Concepts III - Wrong concentration & right concentration


Lobha-mula-citta (consciousness with attachment) without wrong view (ditthigata vippayutta), which arises in our daily life, is not only attached to visible object, sound, odour, flavour, tangible object and concepts, it is also attached to miccha samadhi (wrong concentration). Someone may, for example, apply himself to yoga exercises such as concentration on the breath in order to improve his bodily health. Then, there is a kind of samadhi. 
When the citta is not kusala at such moments there is lobha-mula-citta with miccha- samadhi (wrong concentration). There may only be attachment to samadhi with the aim of improving one’s bodily health. Or, someone may have the wrong view that he should apply himself first to samadhi in order that he afterwards can consider nama and rupa and have right understanding of them more quickly, and that this is the way to realise  the Noble Truths. If he has such wrong understanding he will not know the characteristics of right mindfulness (samma-sati). He will not know that sati is not self (anatta). 

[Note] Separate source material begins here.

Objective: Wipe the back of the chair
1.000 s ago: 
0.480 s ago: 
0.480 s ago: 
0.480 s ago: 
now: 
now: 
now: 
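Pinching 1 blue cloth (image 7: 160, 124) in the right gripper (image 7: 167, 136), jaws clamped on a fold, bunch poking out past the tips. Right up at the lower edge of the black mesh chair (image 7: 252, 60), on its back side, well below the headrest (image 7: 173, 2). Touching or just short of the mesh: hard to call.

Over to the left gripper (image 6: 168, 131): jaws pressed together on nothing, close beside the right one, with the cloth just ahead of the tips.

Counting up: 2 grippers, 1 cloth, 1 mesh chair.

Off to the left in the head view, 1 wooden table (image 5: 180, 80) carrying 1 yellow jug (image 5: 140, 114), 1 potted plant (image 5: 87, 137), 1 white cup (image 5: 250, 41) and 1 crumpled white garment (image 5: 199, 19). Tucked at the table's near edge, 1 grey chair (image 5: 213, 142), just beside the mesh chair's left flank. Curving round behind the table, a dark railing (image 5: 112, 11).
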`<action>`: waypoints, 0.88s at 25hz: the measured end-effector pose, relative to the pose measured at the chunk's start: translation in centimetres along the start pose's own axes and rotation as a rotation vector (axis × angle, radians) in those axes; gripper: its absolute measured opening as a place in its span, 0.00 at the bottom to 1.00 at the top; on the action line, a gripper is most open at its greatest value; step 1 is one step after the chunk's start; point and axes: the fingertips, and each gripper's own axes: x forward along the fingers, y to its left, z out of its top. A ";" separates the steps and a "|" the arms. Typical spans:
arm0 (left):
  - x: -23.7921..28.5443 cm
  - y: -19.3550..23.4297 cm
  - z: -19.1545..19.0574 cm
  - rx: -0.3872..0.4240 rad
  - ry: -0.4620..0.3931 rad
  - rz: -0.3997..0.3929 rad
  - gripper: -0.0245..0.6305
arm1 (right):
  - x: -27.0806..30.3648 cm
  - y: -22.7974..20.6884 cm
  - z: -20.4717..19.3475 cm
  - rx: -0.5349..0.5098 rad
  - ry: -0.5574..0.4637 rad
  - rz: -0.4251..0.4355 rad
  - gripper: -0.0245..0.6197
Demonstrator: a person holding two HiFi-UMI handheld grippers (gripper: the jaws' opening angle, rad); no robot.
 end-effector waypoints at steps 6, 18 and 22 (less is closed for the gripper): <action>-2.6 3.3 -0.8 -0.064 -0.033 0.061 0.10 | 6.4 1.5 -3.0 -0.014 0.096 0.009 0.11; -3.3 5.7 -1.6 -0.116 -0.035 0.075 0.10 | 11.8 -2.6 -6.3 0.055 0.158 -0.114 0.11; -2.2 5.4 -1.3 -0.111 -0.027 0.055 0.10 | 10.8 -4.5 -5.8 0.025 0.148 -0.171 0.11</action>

It is not true that when someone applies himself first to miccha-samadhi it will help panna to know the characteristics of nama and rupa. In order for sati to be samma-sati, a factor of the Eightfold Path, it must accompany samma-ditthi (right understanding), which  understands the characteristics of the realities that are appearing. These are the objects sati should consider in the right way. It should be mindful of them so that right understanding can become more and more refined.
Right understanding of nama and rupa is accumulated as sankharakkhandha and thus conditions are being developed for the arising of direct awareness of the realities that are appearing. When there is seeing one should know when the object is a pannatti (a concept), and when a paramattha dhamma. It is the same in the case of hearing, smelling, tasting, the experience of tangible object and the experience of an object through the mind-door.
When we watch television, a football game or tennis match, when we read a newspaper or look at pictures, we should know when the object is a concept and when a paramattha dhamma. If we do not know this we may mistakenly think that only the story on television is a concept. In reality, however, there are concepts when we watch television and also when we do not watch television. Even the names of all of us here are nama-pannattis; they are words of conventional language, which refer to citta, cetasika and rupa which arise together and thus we know that there is this or that person.
Miccha-samadhi (wrong concentration) can be the object of lobha-mula-citta without wrong view or with wrong view. In the latter case one believes that this kind of samadhi is the way to realise the Four Noble Truths. There is miccha-samadhi all over the world. While people apply themselves to concentration with citta which is not kusala citta (wholesome consciousness) accompanied by panna, there is miccha-samadhi. When they believe that this is a faster way to achieve mindfulness of the characteristics of nama and rupa there is wrong understanding. Samma-sati of the Eightfold Path can be mindful in the right way of the realities that appear if first the difference between the characteristics of nama and rupa is understood. Miccha-samadhi cannot condition right mindfulness.
Question: It is said that samadhi (concentration) is the proximate cause for vipassana.
Sujin: What kind of samadhi is meant?
Question.: It must be samma-samadhi (right concentration) which is the proximate cause.
Sujin: It must be samma-samadhi which arises together with samma-sati, samma-ditthi (right understanding), samma sankappa (right thinking) and samma-vayama (right effort).